Okay. Und wenn man durchfällt?

Bei Augustinus ist die "Massa damnata" noch komplett in der Hölle gelandet. Aber ich finde, man sollte schon fragen dürfen, ob Gott am Ende nicht doch alle rettet. Also auch die, die vielleicht nicht genug auf ihn gehört haben.

Wie beten Sie eigentlich, Herr Zulehner?

Mal so, mal so. Es macht mir Freude, ein sprachliches Ritual ganz frei mit Leben zu füllen. Die Frage also, ob man im Vaterunser etwas verändern darf, ist für mich ziemlich zweitrangig. Oft sind unsere Gebete nicht ein Teil der lebendigen Beziehung zu Gott, sondern Worte, die irgendwie an der Wäscheleine hängen.

An der Wäscheleine?

Es ist wie beim Wein: Auch von diesem gibt es doch so viele Arten, und es ist möglich, dass mir mehrere gut schmecken.

Das heißt also: Leute, betet einfach, wie ihr wollt?

Es betet das Herz, nicht der Mund allein.
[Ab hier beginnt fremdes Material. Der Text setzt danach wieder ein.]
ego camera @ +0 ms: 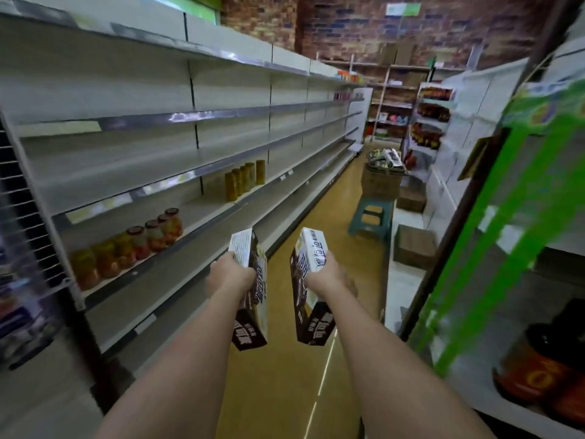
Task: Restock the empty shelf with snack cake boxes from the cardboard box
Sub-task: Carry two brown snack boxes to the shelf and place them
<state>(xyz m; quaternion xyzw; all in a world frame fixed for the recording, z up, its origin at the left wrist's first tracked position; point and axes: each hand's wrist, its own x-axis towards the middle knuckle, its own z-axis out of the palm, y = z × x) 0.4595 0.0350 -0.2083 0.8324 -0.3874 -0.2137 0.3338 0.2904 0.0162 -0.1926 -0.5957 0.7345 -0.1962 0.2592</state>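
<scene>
In a shop aisle, the left hand [232, 274] grips one brown-and-white snack cake box [251, 293] and the right hand [327, 274] clasps another snack cake box [305, 280], both held out above the floor [285, 375]. Long shelves [158, 172] on the left carry only jars [136, 245]. A cardboard box [381, 182] sits on a green stool [372, 218] farther down the aisle.

Two snack cake boxes [251, 289], about ten jars [136, 245] on the shelves, one stool [370, 220].
</scene>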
Ich komme gerade aus Minsk in Weißrussland, und in der russisch-orthodoxen Kirche glaubt man ja zum Beispiel, dass Jesus erst einmal in die Hölle abgestiegen ist und aus dieser Adam und Eva, also die Menschheit, gerettet hat. Ein bisschen wie bei Orpheus und Eurydike. Mich stört die Vielfalt der Worte und der Interpretationen gar nicht. Ich freue mich über religiöse Vielfalt.